In sensitivity analyses using the commonly accepted cost–effectiveness benchmark range of $50,000−$100,000/QALY, the results were sensitive to changes in the overall emesis control rates for the onda-based two-drug strategy. If the probability of overall emesis control for the onda-based two-drug strategy was as low as its estimated lower bound (46%), the ICER for the palo-based two-drug treatment alternative would drop to $53,892/QALY. The results were also sensitive to changes in the effectiveness for the palo-based two-drug regimen: When its overall control rate was as high as its estimated upper bound (86%), its ICER would be $71,472. In contrast, the results were not sensitive to variations in the probability of overall emesis control for the three-drug strategies, nor were they sensitive to changes in the relative probability of emesis control in subsequent cycles of AC for either the two- or three-drug strategies.

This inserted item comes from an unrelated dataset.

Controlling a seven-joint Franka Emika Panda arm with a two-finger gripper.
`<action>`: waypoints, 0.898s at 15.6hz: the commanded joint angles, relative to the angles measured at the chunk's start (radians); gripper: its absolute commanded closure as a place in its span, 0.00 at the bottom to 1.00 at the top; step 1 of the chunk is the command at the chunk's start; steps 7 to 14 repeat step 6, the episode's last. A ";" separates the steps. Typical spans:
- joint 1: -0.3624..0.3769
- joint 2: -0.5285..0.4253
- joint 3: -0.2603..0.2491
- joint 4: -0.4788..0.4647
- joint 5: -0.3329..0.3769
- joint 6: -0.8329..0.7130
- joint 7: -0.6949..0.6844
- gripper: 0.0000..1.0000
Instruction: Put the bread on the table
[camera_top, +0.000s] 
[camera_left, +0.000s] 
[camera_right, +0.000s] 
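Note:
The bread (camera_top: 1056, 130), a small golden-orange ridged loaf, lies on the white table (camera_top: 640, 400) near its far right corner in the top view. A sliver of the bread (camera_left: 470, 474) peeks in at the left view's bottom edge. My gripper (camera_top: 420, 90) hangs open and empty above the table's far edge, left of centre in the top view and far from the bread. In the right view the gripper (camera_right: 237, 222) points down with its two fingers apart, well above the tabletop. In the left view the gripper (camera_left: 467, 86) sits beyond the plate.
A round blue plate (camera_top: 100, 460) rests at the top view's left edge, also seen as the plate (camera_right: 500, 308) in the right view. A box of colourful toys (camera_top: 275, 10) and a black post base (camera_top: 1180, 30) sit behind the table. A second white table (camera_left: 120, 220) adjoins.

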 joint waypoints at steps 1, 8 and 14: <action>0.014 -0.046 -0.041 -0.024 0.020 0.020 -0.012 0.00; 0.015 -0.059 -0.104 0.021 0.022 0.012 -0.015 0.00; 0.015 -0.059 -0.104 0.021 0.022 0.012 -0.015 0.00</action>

If the probability of emesis-related hospitalization was as high as the upper limit of its 95% confidence interval (CI), the ICER for the palo-based two-drug regimen would be $97,301/QALY. However, changes in the cost of an emesis-related admission (95% CI $3,921−$6,112) did not significantly alter the results, nor did variations in office visit and rescue medicine utilization and their associated costs. The results were also not sensitive to variations in the values for the utility weights throughout their 95% CIs. We performed a threshold analysis to explore the price per dose of palo that would result in an acceptable cost–effectiveness ratio under the $100,000/QALY benchmark and found that the ICER for the palo-based two-drug treatment alternative would only fall to a $100,000/QALY threshold when the cost of palo is decreased by 11%.

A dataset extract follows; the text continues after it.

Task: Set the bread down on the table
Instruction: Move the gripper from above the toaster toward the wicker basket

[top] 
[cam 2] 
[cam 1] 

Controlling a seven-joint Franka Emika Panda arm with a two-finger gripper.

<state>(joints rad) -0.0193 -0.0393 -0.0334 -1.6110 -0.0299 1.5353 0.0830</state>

Figure 2 shows the cost–effectiveness acceptability curves for each strategy, with the onda-based two-drug therapy as the base comparator. These curves show the proportion of the 100,000 simulations in which the comparing antiemetic regimen was considered more cost-effective than the base comparator at different thresholds. Using the benchmark of U.S. $100,000/QALY, the palo-based two-drug strategy and the two-drug regimen plus aprepitant following the onset of emesis were shown to be cost-effective in 39% and 26% of the simulations with the onda-based standard therapy as the baseline, respectively, whereas the palo-based and onda-based three-drug strategies and the onda-based two-drug regimen with aprepitant after emesis were cost-effective in fewer than 10% of the simulations. Of note is that the slope of the acceptability curves for the palo-based two-drug strategies are steep when willingness to pay exceeds $50,000/QALY, indicating that the greater the threshold, the greater the increase in the level of confidence that these strategies could be cost-effective. For example, the probability that the palo-based two-drug strategy is more cost-effective than the onda-based two-drug strategy rises to 51% at a threshold value of $125,000/QALY and exceeds 60% at $150,000/QALY.